WHAT YOU NEED TO DO: Using the data that follows, give the number of lines where the string "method" occurs, and nothing else.

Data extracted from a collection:
########################################
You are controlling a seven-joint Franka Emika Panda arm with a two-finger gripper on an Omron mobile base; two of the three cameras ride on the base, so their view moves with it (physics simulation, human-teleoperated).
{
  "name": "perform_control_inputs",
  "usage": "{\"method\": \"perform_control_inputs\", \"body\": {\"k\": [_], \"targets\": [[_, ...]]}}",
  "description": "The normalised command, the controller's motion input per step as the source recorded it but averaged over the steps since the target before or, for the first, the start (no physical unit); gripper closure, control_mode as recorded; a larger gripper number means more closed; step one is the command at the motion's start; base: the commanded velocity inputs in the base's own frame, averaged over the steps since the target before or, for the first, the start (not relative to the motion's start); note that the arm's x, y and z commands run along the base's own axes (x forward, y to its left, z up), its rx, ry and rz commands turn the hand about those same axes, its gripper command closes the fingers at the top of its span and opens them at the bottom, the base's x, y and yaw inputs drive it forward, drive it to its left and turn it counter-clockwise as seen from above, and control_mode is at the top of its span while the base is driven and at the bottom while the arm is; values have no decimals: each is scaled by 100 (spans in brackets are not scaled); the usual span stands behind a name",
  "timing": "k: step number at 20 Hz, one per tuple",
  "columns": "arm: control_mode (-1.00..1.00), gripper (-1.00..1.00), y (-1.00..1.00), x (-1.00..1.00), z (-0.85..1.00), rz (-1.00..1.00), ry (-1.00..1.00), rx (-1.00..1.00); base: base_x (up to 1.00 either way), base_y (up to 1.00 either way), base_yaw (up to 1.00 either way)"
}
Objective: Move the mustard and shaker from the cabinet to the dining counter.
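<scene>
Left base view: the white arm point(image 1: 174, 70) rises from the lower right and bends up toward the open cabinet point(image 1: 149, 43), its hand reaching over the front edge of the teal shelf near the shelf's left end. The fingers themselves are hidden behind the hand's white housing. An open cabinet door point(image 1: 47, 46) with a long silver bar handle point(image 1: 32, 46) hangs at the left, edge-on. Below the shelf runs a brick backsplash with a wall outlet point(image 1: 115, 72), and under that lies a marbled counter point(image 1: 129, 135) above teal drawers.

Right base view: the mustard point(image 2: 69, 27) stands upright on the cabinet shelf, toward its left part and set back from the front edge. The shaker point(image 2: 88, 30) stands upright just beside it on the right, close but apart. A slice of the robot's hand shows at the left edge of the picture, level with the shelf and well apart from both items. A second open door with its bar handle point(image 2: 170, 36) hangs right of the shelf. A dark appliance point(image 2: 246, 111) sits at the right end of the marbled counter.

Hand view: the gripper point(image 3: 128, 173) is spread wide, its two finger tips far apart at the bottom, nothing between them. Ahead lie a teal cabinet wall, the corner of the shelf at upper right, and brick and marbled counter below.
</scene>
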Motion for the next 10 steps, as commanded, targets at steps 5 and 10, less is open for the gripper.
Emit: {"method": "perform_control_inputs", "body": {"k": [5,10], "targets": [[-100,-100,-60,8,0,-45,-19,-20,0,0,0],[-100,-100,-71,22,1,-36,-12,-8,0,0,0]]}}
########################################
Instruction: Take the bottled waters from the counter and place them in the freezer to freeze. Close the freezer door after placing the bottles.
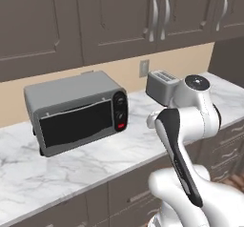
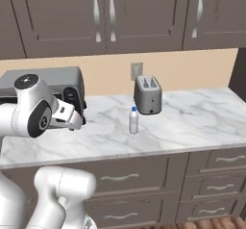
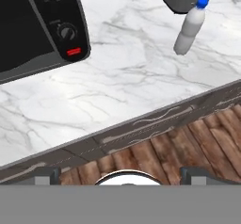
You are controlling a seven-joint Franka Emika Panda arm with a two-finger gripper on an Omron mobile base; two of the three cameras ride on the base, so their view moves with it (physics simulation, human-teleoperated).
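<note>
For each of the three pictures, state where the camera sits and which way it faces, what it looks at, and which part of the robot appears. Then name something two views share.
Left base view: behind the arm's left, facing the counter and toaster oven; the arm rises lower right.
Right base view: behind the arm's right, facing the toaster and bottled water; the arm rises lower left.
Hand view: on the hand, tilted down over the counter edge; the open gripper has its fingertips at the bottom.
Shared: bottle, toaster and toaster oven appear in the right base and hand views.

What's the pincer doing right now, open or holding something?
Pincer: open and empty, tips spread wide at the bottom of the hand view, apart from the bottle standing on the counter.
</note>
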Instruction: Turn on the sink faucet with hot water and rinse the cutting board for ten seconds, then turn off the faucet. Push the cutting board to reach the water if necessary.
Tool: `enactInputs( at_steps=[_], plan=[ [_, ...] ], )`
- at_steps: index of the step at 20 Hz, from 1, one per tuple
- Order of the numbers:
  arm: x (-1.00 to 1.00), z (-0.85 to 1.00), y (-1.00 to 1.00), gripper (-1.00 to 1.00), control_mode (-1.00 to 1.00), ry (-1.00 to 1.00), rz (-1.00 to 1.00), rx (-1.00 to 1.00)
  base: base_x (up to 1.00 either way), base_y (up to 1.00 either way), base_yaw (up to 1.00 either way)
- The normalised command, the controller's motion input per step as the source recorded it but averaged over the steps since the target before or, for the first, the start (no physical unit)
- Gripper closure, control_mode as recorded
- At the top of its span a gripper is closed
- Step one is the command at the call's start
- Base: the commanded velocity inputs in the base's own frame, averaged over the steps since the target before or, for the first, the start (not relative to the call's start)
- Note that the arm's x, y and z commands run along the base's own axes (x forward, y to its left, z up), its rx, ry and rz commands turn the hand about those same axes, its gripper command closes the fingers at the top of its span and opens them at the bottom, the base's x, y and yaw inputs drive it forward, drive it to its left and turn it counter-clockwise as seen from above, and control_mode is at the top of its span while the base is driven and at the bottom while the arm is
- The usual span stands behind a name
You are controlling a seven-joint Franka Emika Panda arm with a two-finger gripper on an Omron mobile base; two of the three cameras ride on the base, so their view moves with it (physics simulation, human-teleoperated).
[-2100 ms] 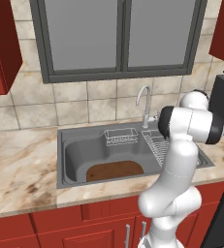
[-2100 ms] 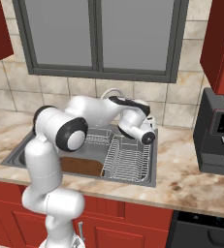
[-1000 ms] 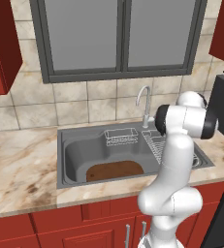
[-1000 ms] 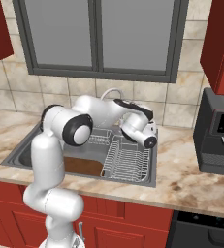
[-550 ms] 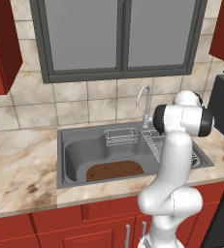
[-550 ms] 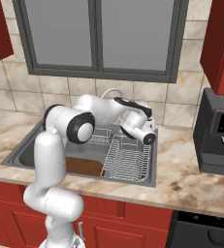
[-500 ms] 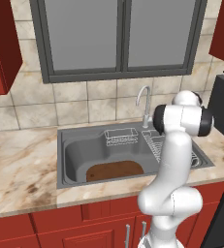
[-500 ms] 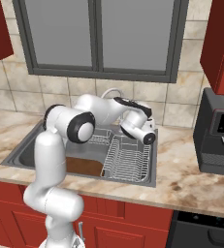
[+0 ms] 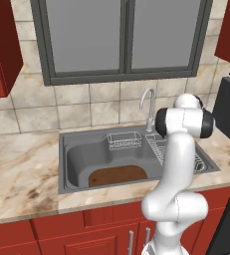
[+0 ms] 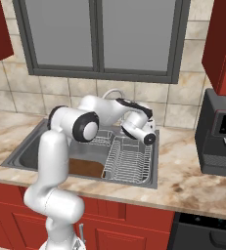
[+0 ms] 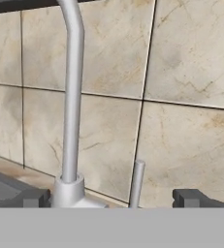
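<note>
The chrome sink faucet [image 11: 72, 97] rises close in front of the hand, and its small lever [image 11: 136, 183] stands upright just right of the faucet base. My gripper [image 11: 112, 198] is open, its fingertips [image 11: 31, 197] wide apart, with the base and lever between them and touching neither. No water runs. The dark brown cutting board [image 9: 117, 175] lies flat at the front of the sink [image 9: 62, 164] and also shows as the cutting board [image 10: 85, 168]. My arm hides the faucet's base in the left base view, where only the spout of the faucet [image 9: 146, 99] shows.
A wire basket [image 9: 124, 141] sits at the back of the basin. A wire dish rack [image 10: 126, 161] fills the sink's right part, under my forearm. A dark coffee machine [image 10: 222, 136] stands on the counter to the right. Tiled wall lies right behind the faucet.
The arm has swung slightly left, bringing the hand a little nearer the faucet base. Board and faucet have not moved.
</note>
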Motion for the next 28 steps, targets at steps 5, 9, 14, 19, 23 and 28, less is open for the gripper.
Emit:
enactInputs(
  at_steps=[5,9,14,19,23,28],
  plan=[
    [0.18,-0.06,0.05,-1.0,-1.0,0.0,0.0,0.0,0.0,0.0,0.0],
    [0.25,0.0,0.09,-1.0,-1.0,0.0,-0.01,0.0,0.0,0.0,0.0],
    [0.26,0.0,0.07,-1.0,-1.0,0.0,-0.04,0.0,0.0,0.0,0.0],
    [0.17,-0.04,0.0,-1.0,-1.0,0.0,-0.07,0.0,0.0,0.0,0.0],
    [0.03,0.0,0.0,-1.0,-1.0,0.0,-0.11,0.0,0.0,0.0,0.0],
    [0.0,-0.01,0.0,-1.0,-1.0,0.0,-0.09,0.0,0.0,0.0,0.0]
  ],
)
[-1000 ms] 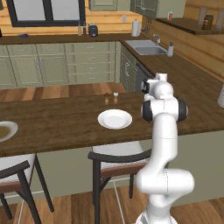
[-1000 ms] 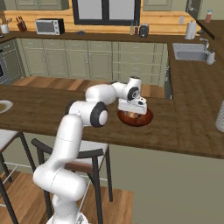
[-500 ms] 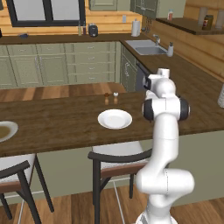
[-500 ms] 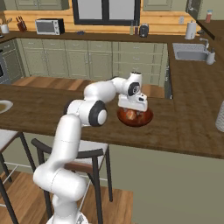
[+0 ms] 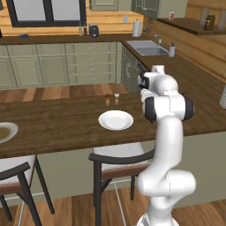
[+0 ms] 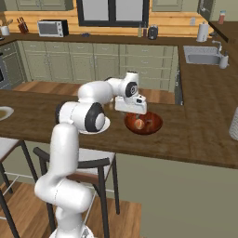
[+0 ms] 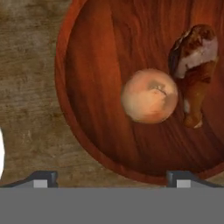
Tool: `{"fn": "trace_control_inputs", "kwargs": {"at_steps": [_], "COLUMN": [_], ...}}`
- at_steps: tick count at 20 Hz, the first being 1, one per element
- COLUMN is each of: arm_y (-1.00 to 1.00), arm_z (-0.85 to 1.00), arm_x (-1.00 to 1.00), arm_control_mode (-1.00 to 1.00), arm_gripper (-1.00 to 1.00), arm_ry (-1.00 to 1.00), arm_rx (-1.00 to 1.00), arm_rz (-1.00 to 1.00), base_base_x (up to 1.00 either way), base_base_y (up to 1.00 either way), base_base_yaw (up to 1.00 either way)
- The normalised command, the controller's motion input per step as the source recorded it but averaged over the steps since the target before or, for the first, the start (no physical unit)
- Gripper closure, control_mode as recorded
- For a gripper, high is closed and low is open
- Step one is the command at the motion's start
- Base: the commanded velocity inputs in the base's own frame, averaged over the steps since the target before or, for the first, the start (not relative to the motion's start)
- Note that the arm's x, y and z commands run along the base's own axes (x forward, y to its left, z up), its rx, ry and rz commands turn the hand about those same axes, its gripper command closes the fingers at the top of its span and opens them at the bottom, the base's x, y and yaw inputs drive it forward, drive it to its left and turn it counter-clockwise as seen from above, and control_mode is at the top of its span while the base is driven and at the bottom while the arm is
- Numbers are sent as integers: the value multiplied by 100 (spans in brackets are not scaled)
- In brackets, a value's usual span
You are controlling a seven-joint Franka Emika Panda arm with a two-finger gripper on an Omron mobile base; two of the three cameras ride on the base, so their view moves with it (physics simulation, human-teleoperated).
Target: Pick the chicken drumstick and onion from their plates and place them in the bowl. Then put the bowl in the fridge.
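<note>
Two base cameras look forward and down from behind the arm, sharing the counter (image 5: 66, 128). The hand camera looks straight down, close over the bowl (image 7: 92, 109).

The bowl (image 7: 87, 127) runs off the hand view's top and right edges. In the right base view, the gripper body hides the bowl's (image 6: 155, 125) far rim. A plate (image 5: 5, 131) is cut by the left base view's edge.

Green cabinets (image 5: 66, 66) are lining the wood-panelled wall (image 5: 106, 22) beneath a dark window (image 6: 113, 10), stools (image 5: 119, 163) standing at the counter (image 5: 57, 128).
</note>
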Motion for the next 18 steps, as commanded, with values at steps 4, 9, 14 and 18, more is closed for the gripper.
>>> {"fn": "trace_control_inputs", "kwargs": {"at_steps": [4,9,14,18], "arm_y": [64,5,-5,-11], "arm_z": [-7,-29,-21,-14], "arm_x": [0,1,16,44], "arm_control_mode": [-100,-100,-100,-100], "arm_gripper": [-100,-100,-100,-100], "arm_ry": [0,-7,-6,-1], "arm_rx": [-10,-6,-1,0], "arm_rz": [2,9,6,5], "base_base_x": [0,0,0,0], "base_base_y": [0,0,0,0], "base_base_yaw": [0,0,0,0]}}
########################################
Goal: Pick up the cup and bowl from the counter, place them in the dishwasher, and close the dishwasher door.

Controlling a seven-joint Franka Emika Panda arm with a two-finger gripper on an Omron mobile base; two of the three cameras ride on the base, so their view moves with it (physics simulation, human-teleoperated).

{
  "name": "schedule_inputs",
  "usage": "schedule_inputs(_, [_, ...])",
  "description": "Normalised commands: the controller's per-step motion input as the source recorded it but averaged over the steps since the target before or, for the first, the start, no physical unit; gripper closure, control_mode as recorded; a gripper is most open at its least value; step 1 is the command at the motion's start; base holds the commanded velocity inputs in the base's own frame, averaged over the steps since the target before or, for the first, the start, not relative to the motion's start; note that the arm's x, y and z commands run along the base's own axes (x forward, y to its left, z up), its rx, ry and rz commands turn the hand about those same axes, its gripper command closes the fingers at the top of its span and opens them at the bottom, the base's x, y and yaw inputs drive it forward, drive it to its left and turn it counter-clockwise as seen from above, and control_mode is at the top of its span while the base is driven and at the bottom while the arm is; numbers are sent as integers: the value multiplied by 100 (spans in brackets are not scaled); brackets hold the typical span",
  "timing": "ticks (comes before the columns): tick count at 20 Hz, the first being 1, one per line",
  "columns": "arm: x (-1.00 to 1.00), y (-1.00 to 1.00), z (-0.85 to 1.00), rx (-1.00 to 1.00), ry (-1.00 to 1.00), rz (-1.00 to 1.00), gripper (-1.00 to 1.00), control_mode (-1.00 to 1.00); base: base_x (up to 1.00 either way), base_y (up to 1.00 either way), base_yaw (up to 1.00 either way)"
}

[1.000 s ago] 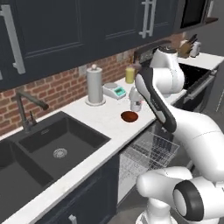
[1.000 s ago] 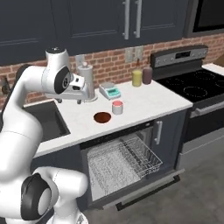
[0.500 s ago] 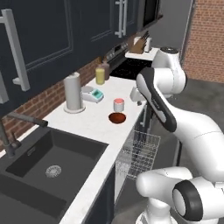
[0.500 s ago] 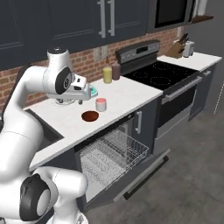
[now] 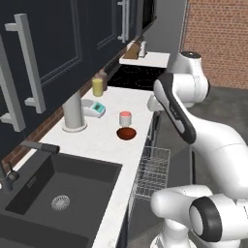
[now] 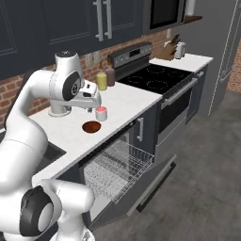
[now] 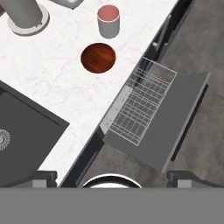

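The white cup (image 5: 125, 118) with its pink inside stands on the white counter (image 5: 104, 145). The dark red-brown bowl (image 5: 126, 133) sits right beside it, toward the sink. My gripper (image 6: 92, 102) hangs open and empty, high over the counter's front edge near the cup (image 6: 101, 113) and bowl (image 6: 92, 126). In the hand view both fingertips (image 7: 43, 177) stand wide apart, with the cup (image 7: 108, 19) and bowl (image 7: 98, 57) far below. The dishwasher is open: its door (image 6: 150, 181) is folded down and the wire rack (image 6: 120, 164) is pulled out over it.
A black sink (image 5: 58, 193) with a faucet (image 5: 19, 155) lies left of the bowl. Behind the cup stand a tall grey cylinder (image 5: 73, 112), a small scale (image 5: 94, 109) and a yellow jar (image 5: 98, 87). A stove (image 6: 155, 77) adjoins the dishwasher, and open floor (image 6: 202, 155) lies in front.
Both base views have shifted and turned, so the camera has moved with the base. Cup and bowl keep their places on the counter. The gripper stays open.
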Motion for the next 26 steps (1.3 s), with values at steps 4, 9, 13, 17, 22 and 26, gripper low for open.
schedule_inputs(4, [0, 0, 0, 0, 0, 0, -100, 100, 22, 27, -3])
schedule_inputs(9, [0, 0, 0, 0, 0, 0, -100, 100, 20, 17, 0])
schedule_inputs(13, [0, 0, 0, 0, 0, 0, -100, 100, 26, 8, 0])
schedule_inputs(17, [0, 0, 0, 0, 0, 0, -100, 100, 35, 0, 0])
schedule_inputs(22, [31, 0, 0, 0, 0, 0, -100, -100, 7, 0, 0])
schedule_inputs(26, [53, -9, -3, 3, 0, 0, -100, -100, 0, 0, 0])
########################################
REPLY: 2